© JUNGE FREIHEIT Verlag GmbH & Co. www.jungefreiheit.de 22/15 / 22. Mai 2015

Vom Mantra schädlicher Massenzuwanderung: Schweizer Überfremdungsabwehr
Regierbarkeit leicht gemacht
(tj)

Vor bald 100 Jahren entstand die „Eidgenössische Fremdenpolizei“, weil 1917 der Zustrom politischer Exilanten, Agenten, Spione und Geschäftemacher, die es aus allen kriegführenden Staaten Europas in die neutrale Schweiz zog, zu bedrohlicher Unübersichtlichkeit angeschwollen war. Aus diesem Ursprung im Ersten Weltkrieg rühre, so glaubt der in Basel lehrende Soziologe Esteban Piñeiro, die lange Tradition der Schweizer „Überfremdungsabwehr“ her (Zeitschrift für Ausländerrecht und Ausländerpolitik, 1/2015).
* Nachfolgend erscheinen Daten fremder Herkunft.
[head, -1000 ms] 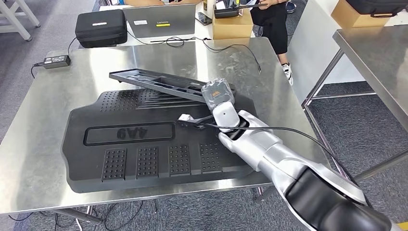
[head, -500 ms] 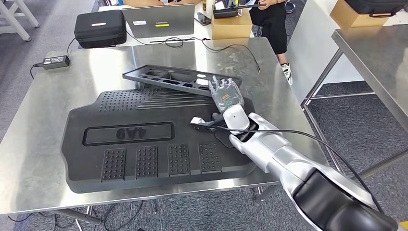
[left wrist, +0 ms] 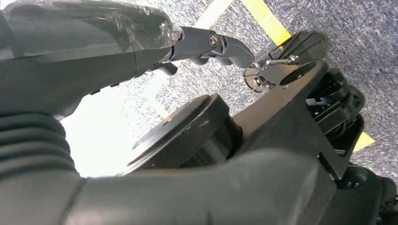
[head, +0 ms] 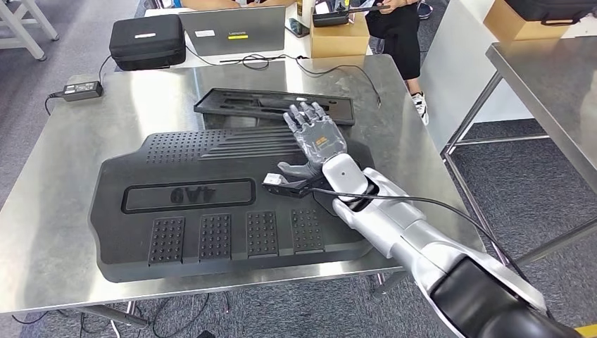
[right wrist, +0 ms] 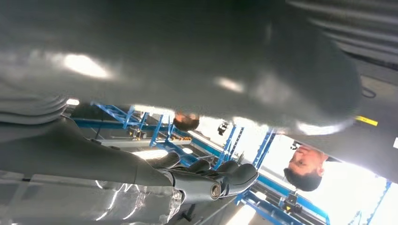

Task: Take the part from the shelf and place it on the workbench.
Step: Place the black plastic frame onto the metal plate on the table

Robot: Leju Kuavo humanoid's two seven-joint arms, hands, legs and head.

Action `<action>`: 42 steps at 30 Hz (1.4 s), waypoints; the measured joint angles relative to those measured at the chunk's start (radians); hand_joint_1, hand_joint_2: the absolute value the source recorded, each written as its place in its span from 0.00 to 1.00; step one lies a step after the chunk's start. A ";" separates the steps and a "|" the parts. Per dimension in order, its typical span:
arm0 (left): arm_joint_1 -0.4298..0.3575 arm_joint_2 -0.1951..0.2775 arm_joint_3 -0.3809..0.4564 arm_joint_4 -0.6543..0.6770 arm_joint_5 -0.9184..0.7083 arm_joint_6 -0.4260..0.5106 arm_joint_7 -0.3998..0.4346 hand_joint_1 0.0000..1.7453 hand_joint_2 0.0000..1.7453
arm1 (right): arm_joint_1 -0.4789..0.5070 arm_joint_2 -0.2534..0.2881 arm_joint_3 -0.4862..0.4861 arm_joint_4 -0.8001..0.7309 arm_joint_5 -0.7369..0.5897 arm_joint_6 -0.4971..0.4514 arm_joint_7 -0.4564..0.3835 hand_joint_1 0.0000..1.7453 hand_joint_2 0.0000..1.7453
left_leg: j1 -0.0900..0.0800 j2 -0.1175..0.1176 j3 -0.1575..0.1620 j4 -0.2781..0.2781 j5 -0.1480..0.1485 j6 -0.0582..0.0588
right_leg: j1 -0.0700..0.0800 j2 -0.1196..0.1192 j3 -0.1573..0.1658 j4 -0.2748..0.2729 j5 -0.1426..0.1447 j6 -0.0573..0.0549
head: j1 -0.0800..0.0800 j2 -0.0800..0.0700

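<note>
Right hand (head: 317, 134) hovers with fingers spread and holds nothing, just beside the long black part (head: 271, 104), which lies flat on the steel workbench (head: 70, 155) behind the big black mat (head: 211, 204). The placing looks done; what seems left is to draw the arm away. Whether the left hand (left wrist: 202, 44) is open or closed cannot be told.

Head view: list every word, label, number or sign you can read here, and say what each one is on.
"9A4", as it reads from this side, probably upside down: raised characters in the framed recess of the large black floor mat.
Yellow sticker and small white label on the grey laptop lid: too small to read.
Label on the power adapter: unreadable.
The long black part shows no text.
</note>
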 joint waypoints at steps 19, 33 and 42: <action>0.063 -0.009 0.095 0.021 0.014 0.023 -0.071 0.00 0.00 | 0.352 -0.046 -0.240 -0.662 -0.903 -0.234 -0.471 0.00 0.00 | 0.000 0.000 0.002 -0.001 -0.001 0.000 | 0.000 0.000 0.001 -0.001 -0.001 -0.001 | -0.001 0.000; 0.075 -0.009 0.136 0.022 0.064 0.037 -0.066 0.00 0.00 | 0.722 -0.100 -0.436 -1.117 -1.050 -0.322 -0.563 0.00 0.00 | 0.000 0.001 0.005 -0.002 -0.001 -0.001 | -0.001 0.000 0.002 -0.001 -0.001 -0.001 | -0.001 0.000; 0.074 -0.006 0.150 0.029 0.065 0.037 -0.064 0.00 0.00 | 0.841 -0.116 -0.499 -1.240 -1.036 -0.333 -0.554 0.00 0.00 | 0.000 0.008 0.017 -0.028 0.010 0.024 | -0.010 -0.003 0.007 0.001 -0.009 0.015 | -0.008 0.000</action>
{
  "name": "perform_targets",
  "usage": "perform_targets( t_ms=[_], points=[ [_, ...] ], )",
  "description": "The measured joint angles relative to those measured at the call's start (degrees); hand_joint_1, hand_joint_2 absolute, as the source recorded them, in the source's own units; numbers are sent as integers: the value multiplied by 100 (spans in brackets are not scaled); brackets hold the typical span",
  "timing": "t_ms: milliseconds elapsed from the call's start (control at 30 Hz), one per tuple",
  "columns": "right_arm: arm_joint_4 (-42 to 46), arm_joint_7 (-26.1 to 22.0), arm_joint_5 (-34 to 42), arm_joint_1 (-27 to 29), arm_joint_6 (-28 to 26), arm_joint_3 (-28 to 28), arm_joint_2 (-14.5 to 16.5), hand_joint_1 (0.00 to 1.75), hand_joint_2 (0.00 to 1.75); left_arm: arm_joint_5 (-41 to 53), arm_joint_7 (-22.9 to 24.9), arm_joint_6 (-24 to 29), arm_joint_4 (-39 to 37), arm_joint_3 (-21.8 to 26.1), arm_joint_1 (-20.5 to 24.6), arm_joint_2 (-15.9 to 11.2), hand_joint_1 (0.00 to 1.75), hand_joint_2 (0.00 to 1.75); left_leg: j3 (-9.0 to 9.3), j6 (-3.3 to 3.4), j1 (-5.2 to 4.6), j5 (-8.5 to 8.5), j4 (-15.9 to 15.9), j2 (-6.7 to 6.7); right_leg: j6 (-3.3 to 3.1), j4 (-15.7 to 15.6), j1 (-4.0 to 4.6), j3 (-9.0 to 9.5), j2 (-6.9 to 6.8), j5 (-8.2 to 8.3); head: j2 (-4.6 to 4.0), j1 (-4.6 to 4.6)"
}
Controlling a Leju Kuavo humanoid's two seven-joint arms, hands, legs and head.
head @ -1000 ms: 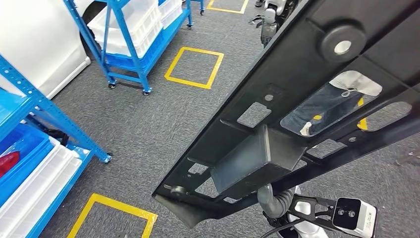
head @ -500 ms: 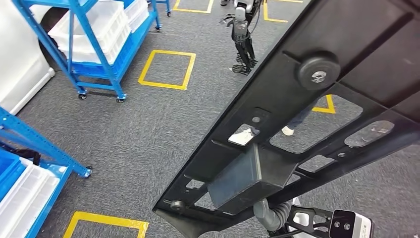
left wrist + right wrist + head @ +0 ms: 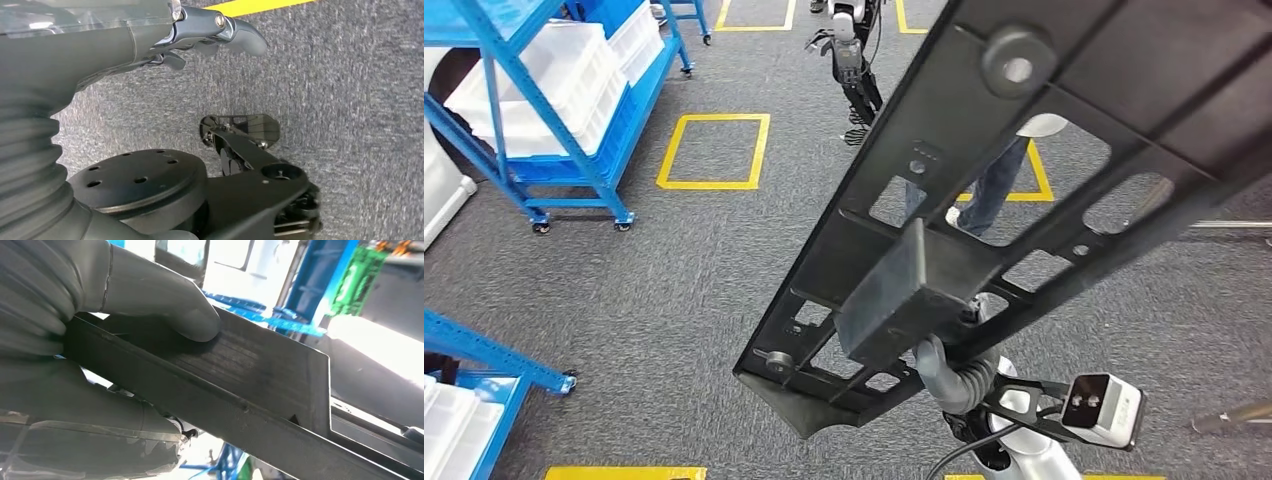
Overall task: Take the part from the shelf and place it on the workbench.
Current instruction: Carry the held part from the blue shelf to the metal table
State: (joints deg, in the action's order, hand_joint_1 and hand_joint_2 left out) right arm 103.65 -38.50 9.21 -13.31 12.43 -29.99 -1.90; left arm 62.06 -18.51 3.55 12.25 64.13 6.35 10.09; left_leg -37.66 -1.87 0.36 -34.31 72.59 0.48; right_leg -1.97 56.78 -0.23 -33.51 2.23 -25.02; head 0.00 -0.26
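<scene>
One right hand (image 3: 75,305) has its fingers (image 3: 165,300) clamped on the black part (image 3: 984,230); no readable writing.

Floor: grey carpet (image 3: 674,290), speckled, evenly lit.
Floor marks: yellow square outline (image 3: 713,151) at far left; yellow lines (image 3: 1036,175) further right; a yellow strip (image 3: 624,472) at the near left edge.
Rack: blue wheeled rack (image 3: 534,110) at far left, holding white bins (image 3: 534,85).
Second rack: blue frame (image 3: 484,355) at near left, with a white bin (image 3: 449,420) beneath.
Person: legs in jeans (image 3: 989,185) standing on the far carpet.
</scene>
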Motion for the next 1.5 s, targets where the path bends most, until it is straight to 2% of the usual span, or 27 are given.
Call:
perform_targets(
  t_ms=[33, 100, 133, 167, 233, 267, 300, 367, 433, 567, 700, 733, 833, 867, 933, 1000, 1033, 1067, 1100, 1133, 1167, 1233, 1267, 1300, 1367, 1433, 1500],
  points=[
    [-22, 40, 16, -47, -37, -28, 1, 175, 175, 9, -1, -7, -2, -2, 1, 8, 0, 175, 136, 8, 8, 201, -302, -23, 6, 18, 1, -1, 62, -4, 0, 1],
    [-56, 87, 57, -154, -101, -78, 1, 175, 175, 18, -1, -15, -4, -7, 5, 19, 0, 175, 512, 29, 31, 569, -1126, -216, 38, 60, 5, -15, 180, -11, -1, 2],
    [-72, 97, 88, -205, -129, -104, 1, 175, 175, 17, -4, -14, -4, -9, 5, 21, 0, 175, 633, 44, 38, 658, -1401, -309, 68, 75, 6, -35, 231, -5, -1, 2],
    [-90, 97, 119, -247, -152, -127, -1, 175, 175, 16, -11, -13, -5, -9, 4, 23, 0, 175, 684, 60, 36, 681, -1538, -379, 102, 83, 2, -59, 278, 6, -1, 3],
    [-126, 84, 172, -297, -179, -163, -4, 175, 175, 3, -25, 4, -5, -9, 4, 25, 0, 175, 689, 118, 22, 696, -1571, -339, 183, 71, -11, -97, 360, 41, 0, 4],
    [-144, 67, 195, -312, -183, -171, -8, 175, 175, -8, -29, 22, -5, -9, 4, 25, 0, 175, 694, 158, 23, 721, -1594, -290, 210, 88, -16, -114, 329, 30, 0, 5],
    [-159, 49, 220, -337, -185, -179, -10, 175, 175, -23, -32, 46, -5, -8, 1, 23, 0, 175, 701, 201, 28, 747, -1621, -233, 235, 181, -11, -163, 230, -40, 0, 16],
    [-185, 14, 268, -397, -183, -195, -13, 175, 175, -49, -30, 102, -5, -3, -16, 17, 0, 175, 698, 257, 28, 781, -1658, -121, 264, 565, -5, -344, -30, -295, 0, 37],
    [-195, 3, 288, -429, -181, -203, -13, 175, 175, -60, -27, 131, -5, -1, -29, 12, 0, 175, 691, 266, 19, 785, -1660, -79, 280, 827, -5, -467, -125, -452, 0, 47],
    [-199, -4, 295, -433, -180, -206, -13, 175, 175, -67, -22, 141, -5, 2, -34, 10, 0, 175, 689, 267, 17, 785, -1660, -69, 283, 900, -7, -502, -133, -486, 0, 47],
    [-243, -53, 396, -445, -148, -227, -13, 175, 175, -134, -3, 236, -5, 23, -100, -49, 0, 175, 671, 274, -3, 778, -1652, 112, 319, 1799, -39, -918, -167, -765, 0, 48],
    [-250, -73, 452, -467, -107, -234, -13, 175, 175, -179, 9, 283, -5, 47, -109, -101, 0, 175, 671, 261, -8, 764, -1640, 192, 308, 1446, -39, -727, -274, -609, 0, 48],
    [-227, -134, 610, -527, 86, -233, -13, 175, 175, -419, 9, 444, -5, 215, -121, -353, 0, 175, 693, 133, -36, 704, -1603, 431, 174, 82, 30, -35, -463, -98, 0, 45],
    [-213, -141, 628, -516, 164, -212, -13, 175, 175, -498, -12, 487, -4, 277, -124, -432, 0, 175, 694, 85, -32, 675, -1583, 440, 127, 63, 35, -36, -395, -82, 0, 44],
    [-185, -145, 633, -495, 347, -144, -3, 175, 175, -621, -71, 550, -3, 384, -134, -541, 0, 175, 597, 27, -9, 482, -1321, 287, 61, 29, 5, -24, -295, -51, 0, 40],
    [-169, -149, 626, -468, 497, -81, 20, 175, 175, -741, -147, 580, -1, 496, -167, -636, 0, 175, 284, -5, 8, 103, -620, 72, 21, 20, -2, -22, -195, -37, 0, 33],
    [-169, -148, 622, -442, 555, -52, 30, 175, 175, -805, -192, 584, 2, 557, -189, -681, 0, 175, 94, -14, 12, -60, -216, 27, 13, 24, 3, -26, -135, -35, 0, 31],
    [-169, -148, 618, -409, 609, -21, 36, 175, 175, -871, -233, 589, 4, 618, -206, -723, 0, 175, -41, -20, 15, -126, 51, 11, 10, 29, 7, -27, -73, -34, 0, 31],
    [-167, -148, 615, -375, 663, 14, 42, 175, 175, -932, -275, 601, 9, 683, -219, -770, 0, 175, -84, -21, 17, -78, 114, 4, 9, 38, 8, -27, -7, -35, 0, 30],
    [-162, -148, 612, -345, 712, 49, 53, 175, 175, -985, -313, 614, 15, 742, -226, -813, 0, 175, -11, -18, 23, 82, -69, -6, 13, 50, 6, -26, 61, -37, 0, 30],
    [-154, -148, 609, -323, 752, 83, 68, 175, 175, -1026, -343, 627, 23, 796, -227, -853, 0, 175, 158, -15, 34, 310, -451, -45, 22, 66, 2, -24, 126, -42, 0, 29],
    [-127, -148, 614, -296, 801, 151, 93, 175, 175, -1089, -396, 653, 43, 896, -225, -925, 0, 175, 506, 1, 59, 611, -1215, -237, 66, 107, 2, -42, 246, -52, 0, 31],
    [-112, -148, 620, -281, 811, 186, 99, 175, 175, -1115, -410, 668, 53, 942, -225, -954, 0, 175, 598, 19, 61, 665, -1421, -302, 99, 120, 2, -60, 295, -49, 0, 33],
    [-95, -148, 624, -255, 824, 227, 101, 175, 175, -1145, -417, 691, 65, 986, -222, -986, 0, 175, 625, 45, 52, 657, -1488, -333, 135, 122, 0, -76, 337, -40, 0, 33],
    [-43, -148, 612, -169, 890, 335, 101, 175, 175, -1212, -390, 738, 85, 1064, -214, -1037, 0, 175, 630, 122, 42, 691, -1513, -242, 205, 108, -6, -96, 396, -21, 0, 34],
    [23, -149, 591, -86, 987, 456, 101, 175, 175, -1262, -336, 768, 102, 1138, -205, -1090, 0, 175, 635, 208, 54, 733, -1555, -140, 254, 282, 6, -183, 237, -154, 0, 49],
    [67, -149, 583, -20, 1070, 559, 101, 175, 175, -1273, -293, 777, 113, 1196, -216, -1136, 0, 175, 623, 263, 37, 748, -1574, -21, 292, 945, 2, -486, -43, -531, 0, 71]
  ],
)
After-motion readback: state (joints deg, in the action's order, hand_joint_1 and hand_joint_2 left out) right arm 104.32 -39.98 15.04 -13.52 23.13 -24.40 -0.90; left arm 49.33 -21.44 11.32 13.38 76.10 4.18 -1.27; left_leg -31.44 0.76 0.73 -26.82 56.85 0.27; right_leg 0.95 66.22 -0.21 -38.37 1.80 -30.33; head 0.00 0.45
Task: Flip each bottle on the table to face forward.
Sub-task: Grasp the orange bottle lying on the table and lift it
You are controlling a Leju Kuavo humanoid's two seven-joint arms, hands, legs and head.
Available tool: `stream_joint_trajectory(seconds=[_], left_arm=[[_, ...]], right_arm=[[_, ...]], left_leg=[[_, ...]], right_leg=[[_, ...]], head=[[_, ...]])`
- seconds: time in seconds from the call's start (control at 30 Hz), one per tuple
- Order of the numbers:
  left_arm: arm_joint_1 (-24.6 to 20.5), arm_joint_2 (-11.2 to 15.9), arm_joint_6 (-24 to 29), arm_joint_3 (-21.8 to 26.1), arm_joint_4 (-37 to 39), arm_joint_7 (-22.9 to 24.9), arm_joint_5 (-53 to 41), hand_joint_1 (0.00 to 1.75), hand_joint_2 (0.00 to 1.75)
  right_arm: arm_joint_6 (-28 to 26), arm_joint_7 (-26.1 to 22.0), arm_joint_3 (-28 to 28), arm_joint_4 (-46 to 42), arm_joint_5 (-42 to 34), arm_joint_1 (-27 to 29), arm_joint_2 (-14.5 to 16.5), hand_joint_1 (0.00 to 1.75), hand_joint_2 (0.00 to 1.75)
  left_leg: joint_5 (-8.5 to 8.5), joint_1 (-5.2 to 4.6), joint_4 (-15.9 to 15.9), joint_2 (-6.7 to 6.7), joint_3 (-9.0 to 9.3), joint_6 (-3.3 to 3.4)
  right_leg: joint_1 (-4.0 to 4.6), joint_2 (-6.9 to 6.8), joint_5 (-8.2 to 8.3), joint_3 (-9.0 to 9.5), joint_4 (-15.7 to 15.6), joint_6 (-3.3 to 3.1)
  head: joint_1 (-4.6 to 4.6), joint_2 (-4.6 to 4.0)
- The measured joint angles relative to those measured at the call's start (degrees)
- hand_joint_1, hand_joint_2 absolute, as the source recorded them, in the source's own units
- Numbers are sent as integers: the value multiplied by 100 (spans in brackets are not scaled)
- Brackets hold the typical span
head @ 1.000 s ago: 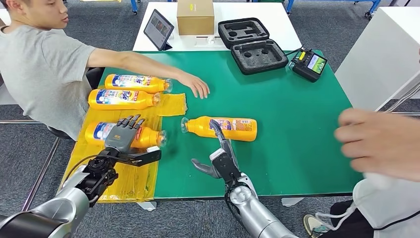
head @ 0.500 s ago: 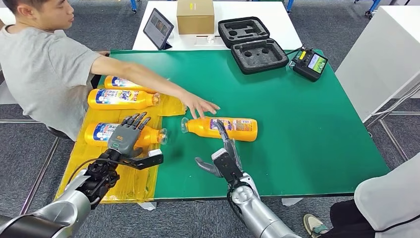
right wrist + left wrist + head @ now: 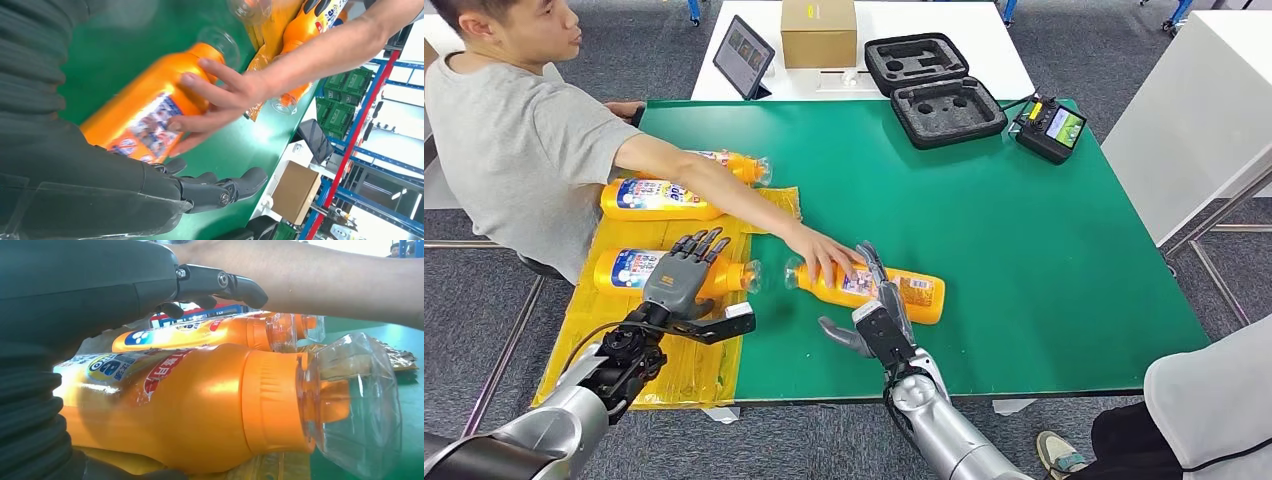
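- A person's hand (image 3: pixel 822 252) grasps the orange bottle (image 3: pixel 894 287) lying on the green table (image 3: pixel 1044 260), just ahead of the right hand (image 3: pixel 876 322); its fingers are spread and hold nothing
- The left hand (image 3: pixel 681 280), fingers apart, rests over another bottle (image 3: pixel 629 268) on the yellow sheet (image 3: pixel 686 362); two more bottles lie beyond

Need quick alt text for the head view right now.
A person's hand rests on an orange bottle lying on the green table, beside the robot's right hand. The left hand hovers over another orange bottle on yellow sheeting.
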Motion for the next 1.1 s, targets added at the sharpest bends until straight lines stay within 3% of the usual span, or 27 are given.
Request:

Allein zwischen 1965 und 1974 seien fünf Volksbegehren gegen Überfremdung initiiert worden. Konsequent perpetuiere sich das „Mantra der schädlichen Massenzuwanderung“ auch in dem erfolgreichen Volksbegehren der rechtskonservativen Schweizerischen Volkspartei vom Februar 2014 sowie in der auf rigorose Begrenzung der Nettozuwanderung gerichteten Initiative der „Vereinigung Umwelt und Bevölkerung“ vom 30. November 2014. Der Kampf gegen den Migrationsdruck gehorche jedoch seit den 1990er Jahren nicht mehr ausschließlich dem defensiven Muster vom „kriminellen, sozial schmarotzenden Ausländer“. Denn nach dem Souveränitätsverlust durch eine EU-konforme Ausländerpolitik hätten die Bundesbehörden stärker auf Integration setzen müssen, um die „Regierbarkeit der Bevölkerung“ zu gewährleisten.